Наши отношения были хрупкими, сложными и порой ошеломляюще болезненными из-за эмоциональной разобщенности. Вряд ли я когда-нибудь смогу забыть свои ранние годы, когда матери не было рядом или ей было наплевать на нас с братом или когда от взаимодействия с ней я едва не сошла с ума. Хотя мы никогда и не испытывали физического насилия – эмоциональное насилие было ничуть не легче. Я росла с постоянным чувством разочарования. А иногда проживала и страшные моменты отчаяния. Однако во все времена спасительным якорем для меня были надежда и вера, что со временем все станет лучше. Каким-то чудом надежда и вера помогали мне выживать.
Находясь у постели матери, пока она умирала, я чувствовала, что время уходит впустую, – сидеть рядом с ней было тяжело, словно я несла повинность. Пока мы жили вместе, я делала вид, что у нас все в порядке. Когда стали жить порознь, я стала много размышлять о том, что мешало нам жить нормально. Но каждый раз я верила, что когда-нибудь все будет иначе.
В последние дни ее жизни я сказала себе, что буду стараться проявлять к ней доброту. Мы заключили негласный мир. Я находила приятные для нас обеих темы для разговоров – о цветах, о собаках. И избегала тем, которые были бы болезненны для нас обеих: о сложностях наших взаимоотношений, о том, что мы потеряли, пока жили каждый сам по себе, и о том, в чем так и не смогли разобраться.
Когда я выходила из палаты, прощаясь, я сказала ей, что люблю ее. Не уверена, что я была абсолютно искренна. Но я очень надеялась, что эти слова дадут ей хотя бы иллюзию покоя. Я знаю, актриса из меня никудышняя. Но у меня получилось прозвучать без фальши. И мое: «Я люблю тебя, мама», – согрели ее сердце перед смертью.
Та пустота, которую я ощутила после похорон матери, долго причиняла мне беспокойство, но все же воспринималась мной как благо. В конце концов, думала я, если от тяжелого прошлого избавиться невозможно, если его невозможно похоронить, то ту пустоту, которая осталась у меня на сердце, я могла бы считать не бессердечием, а воспринимать ее как холст, отбеленный каким-нибудь очистительным средством, которое я, возможно, со временем назову прощением и исцелением.
Глава 4Попроси прощения и двигайся вперед
Великая ценность доброты
Один-единственный добрый поступок пускает корни во все стороны, корни прорастают и дают жизнь новым деревьям.

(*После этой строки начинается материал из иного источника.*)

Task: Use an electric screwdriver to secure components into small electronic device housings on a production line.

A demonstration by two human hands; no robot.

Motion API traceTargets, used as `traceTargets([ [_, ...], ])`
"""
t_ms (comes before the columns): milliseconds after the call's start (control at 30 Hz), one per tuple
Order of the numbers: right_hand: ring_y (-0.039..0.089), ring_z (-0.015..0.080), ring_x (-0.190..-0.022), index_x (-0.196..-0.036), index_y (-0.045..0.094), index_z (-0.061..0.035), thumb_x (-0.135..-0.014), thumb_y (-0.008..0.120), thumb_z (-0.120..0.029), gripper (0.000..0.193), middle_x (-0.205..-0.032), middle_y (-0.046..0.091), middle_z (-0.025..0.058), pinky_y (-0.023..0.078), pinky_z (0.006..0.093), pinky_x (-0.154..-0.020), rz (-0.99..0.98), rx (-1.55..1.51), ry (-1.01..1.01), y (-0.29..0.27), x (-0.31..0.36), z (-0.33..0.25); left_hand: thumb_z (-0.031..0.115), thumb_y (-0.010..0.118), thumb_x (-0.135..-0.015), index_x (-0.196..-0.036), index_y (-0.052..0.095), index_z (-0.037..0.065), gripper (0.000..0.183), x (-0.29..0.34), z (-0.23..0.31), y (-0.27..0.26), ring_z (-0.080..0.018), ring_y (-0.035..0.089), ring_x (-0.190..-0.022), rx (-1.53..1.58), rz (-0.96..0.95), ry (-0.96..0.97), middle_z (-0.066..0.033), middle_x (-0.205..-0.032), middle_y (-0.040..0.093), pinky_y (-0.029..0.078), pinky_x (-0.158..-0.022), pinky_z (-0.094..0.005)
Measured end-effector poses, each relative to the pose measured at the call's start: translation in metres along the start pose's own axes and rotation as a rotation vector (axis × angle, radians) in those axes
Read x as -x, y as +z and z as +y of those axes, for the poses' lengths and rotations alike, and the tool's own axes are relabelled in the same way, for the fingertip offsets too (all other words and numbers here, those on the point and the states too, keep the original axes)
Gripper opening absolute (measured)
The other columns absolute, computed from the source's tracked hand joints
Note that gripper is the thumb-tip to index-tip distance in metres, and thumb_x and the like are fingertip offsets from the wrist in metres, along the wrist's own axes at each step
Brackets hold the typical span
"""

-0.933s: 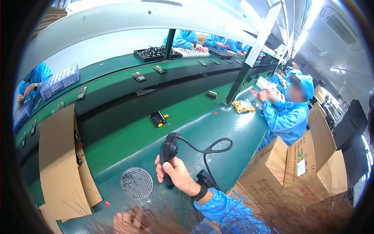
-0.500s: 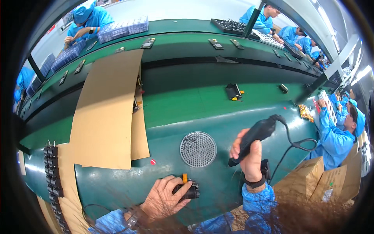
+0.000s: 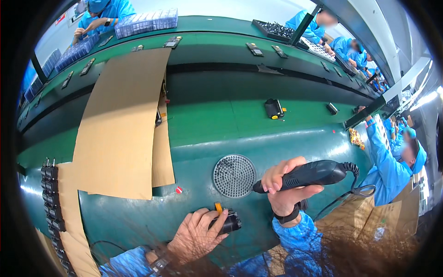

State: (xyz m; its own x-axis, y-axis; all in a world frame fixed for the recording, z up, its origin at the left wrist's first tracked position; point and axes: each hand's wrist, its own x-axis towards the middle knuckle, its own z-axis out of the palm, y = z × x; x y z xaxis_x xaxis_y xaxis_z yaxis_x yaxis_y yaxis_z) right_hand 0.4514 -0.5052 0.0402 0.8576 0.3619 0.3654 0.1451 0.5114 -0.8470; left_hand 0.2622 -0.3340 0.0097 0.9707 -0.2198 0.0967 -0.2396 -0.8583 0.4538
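Observation:
My left hand (image 3: 194,234) is closed on a small black device part (image 3: 231,222), which lies on the green work table with an orange ribbon tab (image 3: 218,207) sticking up from it. In my right hand (image 3: 282,199) is a black corded electric screwdriver (image 3: 318,174), held nearly level, its tip pointing left. That tip is at the right rim of a round dish (image 3: 249,177) full of small holes. Dark little pieces, probably screws, sit in the dish, mostly at its left side; whether the tip touches any cannot be made out.
A brown cardboard sheet (image 3: 121,124) leans left of the dish. A row of black parts (image 3: 53,203) stands at far left. Another black part (image 3: 274,109) lies on the green shelf. Circuit boards (image 3: 254,49) sit on the belt. Co-workers in blue (image 3: 398,159) work at right and behind.
My right hand has moved left and turned the screwdriver flatter, bringing its tip to the dish. My left hand still holds the black part, which has shifted slightly. The whole view has tilted a little.

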Motion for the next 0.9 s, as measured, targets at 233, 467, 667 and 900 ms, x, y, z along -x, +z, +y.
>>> traceTargets([
  [233,0.046,0.0128,-0.049,-0.101,0.045,-0.0098,-0.078,0.044,-0.093,0.086,-0.064,0.047,0.0014,0.042,0.0297,-0.047,-0.007,-0.015,0.005,0.003,-0.003,0.016,0.035,0.072,-0.093,-0.146,0.054,0.004,0.064,0.0,-0.002,-0.006,-0.0325,0.052,-0.122,0.033,-0.013,0.01,-0.0135,-0.129,0.054,0.048,-0.1,-0.0459],
  [467,0.047,0.0128,-0.047,-0.099,0.046,-0.0101,-0.08,0.044,-0.092,0.084,-0.062,0.047,0.0012,0.042,0.0298,-0.045,0.003,0.037,0.004,0.006,-0.005,0.017,0.034,0.072,-0.093,-0.147,0.053,0.004,0.065,0.001,-0.002,-0.006,-0.0318,0.052,-0.123,0.05,0.002,0.012,-0.0133,-0.129,0.053,0.047,-0.101,-0.0456],
  [667,0.048,0.0127,-0.05,-0.098,0.045,-0.0106,-0.075,0.046,-0.094,0.086,-0.064,0.048,0.001,0.043,0.0296,-0.047,-0.083,0.109,0.022,0.006,0.0,0.017,0.037,0.074,-0.092,-0.144,0.053,0.002,0.066,-0.001,0.002,-0.01,-0.0305,0.051,-0.124,0.053,0.011,-0.027,-0.0136,-0.128,0.054,0.047,-0.102,-0.0453],
  [900,0.047,0.0136,-0.049,-0.102,0.047,-0.0103,-0.075,0.041,-0.096,0.09,-0.064,0.048,0.0019,0.04,0.0289,-0.044,-0.043,-0.076,-0.101,0.013,0.002,0.004,0.038,0.077,-0.089,-0.136,0.058,0.001,0.063,0.006,-0.004,-0.006,-0.0314,0.054,-0.122,0.097,0.08,-0.062,-0.0126,-0.129,0.055,0.049,-0.099,-0.044],
])
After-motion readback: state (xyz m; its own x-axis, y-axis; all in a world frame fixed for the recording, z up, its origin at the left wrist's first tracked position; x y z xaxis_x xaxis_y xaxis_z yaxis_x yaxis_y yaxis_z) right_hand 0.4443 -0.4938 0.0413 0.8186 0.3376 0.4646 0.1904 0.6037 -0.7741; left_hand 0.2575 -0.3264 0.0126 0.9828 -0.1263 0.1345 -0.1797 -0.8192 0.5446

Нашу веселую болтовню оборвал звук посыпавшихся осколков – словно фонтан стеклянных брызг обрушился на пол, под наши ноги! Еще мгновение назад я, дурачась и размахивая руками, рассказывала своей лучшей подружке Мисси очередную выдуманную историю – и вот мы обе с открытыми ртами смотрели на пол, усеянный мелкими сверкающими разноцветными стекляшками! Я находилась у Мисси дома, в их гостиной. Я не сразу поняла, что именно произошло, но было ясно, что своим неловким движением я сокрушила какую-то хрупкую вещь.
– О нет! – воскликнула Мисси в ужасе. – Что ты наделала! Ты разбила вазу!
– Что? – не поняла я. – Какую вазу?
– Эбби! – Мисси подняла на меня испуганные глаза, которые стали наполняться слезами. – Эта ваза наша семейная реликвия! Огромная ценность, которая передавалась по наследству! Мои родные привезли ее с собой, когда приехали в Америку. – Подруга была не на шутку напугана и расстроена. – Если бы ты разбила что-то другое, я бы смело сказала, что это сделала я. Но про эту вазу… Тебе придется самой во всем признаться моей маме. Она, конечно, тебя отругает. Но если я возьму вину на себя – она меня убьет!
Я покраснела. Мне было ужасно неловко из-за того, что я испортила ценную вещь. Я пришла в отчаяние из-за своей неосторожности – со мной всегда так! И зачем я только так вертелась?! Мисси тоже была убита произошедшим.
Пока мы собирали осколки, я все время говорила, что, может, их получится склеить? Но Мисси мягко уверяла меня: что нет, это невозможно – склеить их не получится. Я все же настояла не выбрасывать то, что осталось от вазы. Стекло было таким хрупким и таким мелким, словно взорвалась огромная разноцветная лампа. Некоторые осколки продолжали крошиться у нас в руках, пока мы пытались их собрать.